Today’s Chennai edition of The Hindu has a story that is headlined “The need of the hour is to make UMTA a reality.

If you Google for “Chennai UMTA”, you get links to a graveyard of stories that point to the complete dishonesty of the Tamil Nadu Government when it comes to forming a UMTA that has strong legislative backing. Of course, the piece in The Hindu sounds sufficiently serious, without actually drawing attention to the chicanery of the Kazhagams on the UMTA so far (starting with Ms. Jayalalithaa’s AIADMK).

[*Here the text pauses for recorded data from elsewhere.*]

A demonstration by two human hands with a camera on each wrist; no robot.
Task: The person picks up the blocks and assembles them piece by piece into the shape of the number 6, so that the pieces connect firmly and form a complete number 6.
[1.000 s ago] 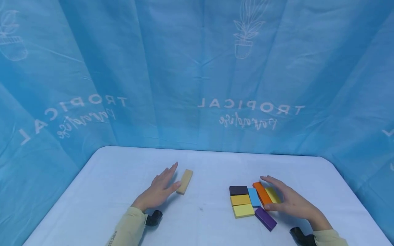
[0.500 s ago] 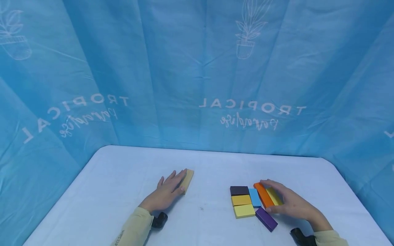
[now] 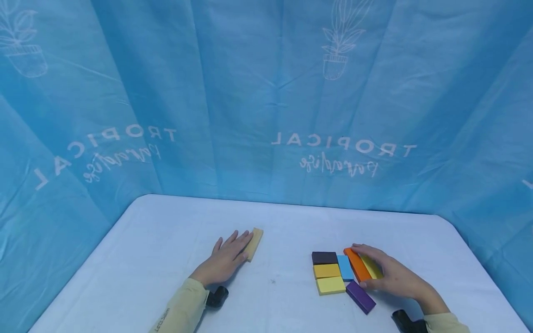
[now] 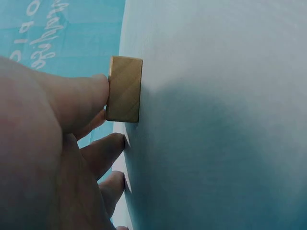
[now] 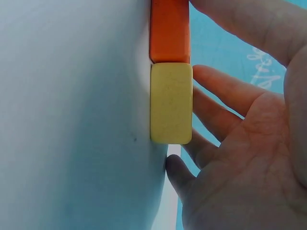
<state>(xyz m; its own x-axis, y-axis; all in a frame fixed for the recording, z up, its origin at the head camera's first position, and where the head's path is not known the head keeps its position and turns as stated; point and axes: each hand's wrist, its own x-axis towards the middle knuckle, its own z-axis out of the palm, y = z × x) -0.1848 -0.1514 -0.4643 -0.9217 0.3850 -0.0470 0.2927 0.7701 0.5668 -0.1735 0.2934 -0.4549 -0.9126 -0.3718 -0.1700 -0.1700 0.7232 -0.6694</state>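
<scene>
white tabletop: left hand touches a wooden block, right hand an orange block, both spread wide.

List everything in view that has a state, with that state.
left hand: fingers extended, thumb touching wooden block
right hand: arched over orange block and shaded yellow block, grip unclear
wooden block: lying, partly covered
orange block: lying, partly covered
shaded yellow block: lying, partly covered
uncovered yellow block: lying
amber block: lying
dark block: lying
blue block: lying
purple block: lying, askew
curtain: hung, creased
</scene>
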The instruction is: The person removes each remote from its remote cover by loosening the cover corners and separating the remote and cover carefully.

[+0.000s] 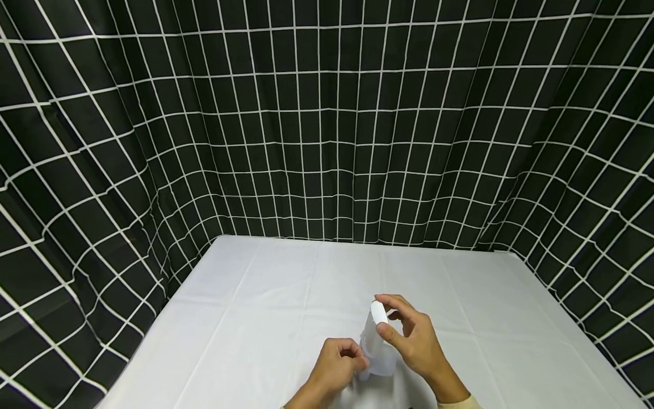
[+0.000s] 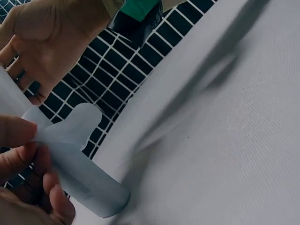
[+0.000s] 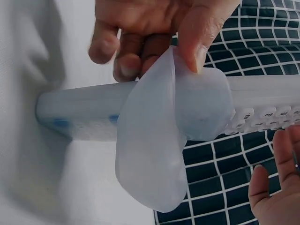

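Observation:
A long white remote control (image 1: 378, 312) with rows of small buttons (image 3: 262, 117) stands tilted over the table, partly inside a translucent soft cover (image 3: 150, 145). My left hand (image 1: 334, 363) pinches the cover's edge between thumb and fingers, about midway along the remote. Folded outward, a loose flap (image 2: 82, 124) of the cover hangs beside the remote. Blue marks show faintly through the covered lower part. At the upper end, my right hand (image 1: 421, 343) holds the remote between thumb and fingers. Whether the lower end touches the table I cannot tell.
A white cloth (image 1: 265, 318) with faint creases covers the table. Black curtains (image 1: 337, 125) with a white grid hang behind it and at both sides. A dark wrist strap piece with green (image 2: 138, 14) shows on the right arm.

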Demonstrator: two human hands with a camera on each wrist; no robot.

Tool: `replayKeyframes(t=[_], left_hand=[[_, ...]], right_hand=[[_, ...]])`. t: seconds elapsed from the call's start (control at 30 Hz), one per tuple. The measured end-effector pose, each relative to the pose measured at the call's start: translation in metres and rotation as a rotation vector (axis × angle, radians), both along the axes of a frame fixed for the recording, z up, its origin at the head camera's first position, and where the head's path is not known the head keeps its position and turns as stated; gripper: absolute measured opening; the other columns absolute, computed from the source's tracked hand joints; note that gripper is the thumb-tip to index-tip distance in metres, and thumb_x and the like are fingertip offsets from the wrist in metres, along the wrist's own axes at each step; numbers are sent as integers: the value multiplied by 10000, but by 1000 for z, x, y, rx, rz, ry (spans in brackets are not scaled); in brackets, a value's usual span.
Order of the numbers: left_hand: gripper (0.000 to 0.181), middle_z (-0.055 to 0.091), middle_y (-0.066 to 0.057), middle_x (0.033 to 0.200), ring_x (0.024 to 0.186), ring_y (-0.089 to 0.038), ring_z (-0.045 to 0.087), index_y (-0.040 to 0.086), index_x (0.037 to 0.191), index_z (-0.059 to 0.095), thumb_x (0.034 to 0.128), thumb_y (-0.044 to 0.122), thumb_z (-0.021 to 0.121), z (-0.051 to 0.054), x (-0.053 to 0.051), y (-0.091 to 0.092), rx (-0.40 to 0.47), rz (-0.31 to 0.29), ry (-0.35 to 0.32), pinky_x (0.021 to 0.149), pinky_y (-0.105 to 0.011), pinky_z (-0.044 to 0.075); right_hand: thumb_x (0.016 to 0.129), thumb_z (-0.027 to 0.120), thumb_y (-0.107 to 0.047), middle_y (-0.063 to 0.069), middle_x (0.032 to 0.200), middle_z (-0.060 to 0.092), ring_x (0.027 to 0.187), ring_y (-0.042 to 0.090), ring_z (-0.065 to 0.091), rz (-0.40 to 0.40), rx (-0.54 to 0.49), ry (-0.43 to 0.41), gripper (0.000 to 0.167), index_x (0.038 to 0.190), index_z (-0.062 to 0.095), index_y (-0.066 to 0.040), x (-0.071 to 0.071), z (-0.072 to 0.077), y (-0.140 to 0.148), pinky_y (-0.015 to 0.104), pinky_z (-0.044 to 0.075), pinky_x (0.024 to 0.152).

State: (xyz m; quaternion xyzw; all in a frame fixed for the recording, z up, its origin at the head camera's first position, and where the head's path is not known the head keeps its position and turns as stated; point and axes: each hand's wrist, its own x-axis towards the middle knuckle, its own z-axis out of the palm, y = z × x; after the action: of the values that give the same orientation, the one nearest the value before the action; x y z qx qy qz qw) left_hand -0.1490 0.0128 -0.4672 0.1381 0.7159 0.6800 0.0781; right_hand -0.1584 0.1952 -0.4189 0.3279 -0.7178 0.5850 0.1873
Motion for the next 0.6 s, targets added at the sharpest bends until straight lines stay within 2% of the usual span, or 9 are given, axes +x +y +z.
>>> replayKeyframes(t=[0.17, 0.23, 0.43, 0.6], left_hand=[[65, 553, 8, 613, 607, -121, 497, -41, 677, 637, 711, -61, 689, -3, 5, 0, -10, 14, -116, 543, -229, 403], [96, 546, 3, 624, 619, -134, 494, -11, 659, 634, 718, -58, 693, -4, 7, 0, -55, 27, -141, 543, -247, 399], [150, 568, -23, 700, 694, -188, 513, 41, 621, 649, 727, -50, 702, -5, 9, 1, -196, 60, -132, 581, -314, 432], [137, 574, -21, 695, 675, -181, 521, 50, 646, 668, 739, -38, 717, -10, 11, -1, -181, 78, -151, 577, -314, 443]], right_hand=[[831, 625, 150, 180, 1156, 591, 970, 219, 526, -2, -14, 6, 429, 1245, 572, 48, 1, 0, -1, 279, 425, 845], [830, 628, 148, 181, 1155, 592, 976, 223, 524, -4, -14, 10, 427, 1240, 576, 44, 1, 0, -1, 295, 417, 846], [819, 637, 149, 206, 1142, 596, 983, 230, 525, -7, -18, 21, 425, 1226, 589, 37, 0, 1, -3, 320, 404, 844], [816, 638, 152, 208, 1139, 596, 987, 235, 525, -8, -21, 23, 427, 1226, 590, 39, 0, -1, -5, 322, 406, 847]])
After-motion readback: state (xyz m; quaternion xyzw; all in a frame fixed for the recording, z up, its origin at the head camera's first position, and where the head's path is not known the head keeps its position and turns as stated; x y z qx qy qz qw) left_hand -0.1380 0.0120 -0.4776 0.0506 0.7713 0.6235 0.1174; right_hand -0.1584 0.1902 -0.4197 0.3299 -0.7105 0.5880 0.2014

The news story also falls flat for other reasons: The MTC has been granted a lot of funding by the Ministry of Urban Development (MoUD) under the JNNURM, for acquisition of buses. These buses are of better specifications than the pick-pocket friendly designs of the MTC, have LED display boards and so on. All these buses are operated on “Deluxe” fare, which means, the basic ticket is 150 per cent more expensive compared to the ordinary services of MTC (a first stage ticket costs Rs. 2 normally, and on Deluxe, it is Rs. 5). What is perhaps MTC’s most egregious violation of the National Urban Transport Policy is its stubborn refusal to operate any link services to the MRTS rail services, despite the Central Ministry funding the buses. Incidentally, MTC is one of the government-owned entities in Tamil Nadu that has not hosted pro-active disclosure of its activities as mandated by the Right to Information Act, 2005. It does not even mention who its Public Information Officer is.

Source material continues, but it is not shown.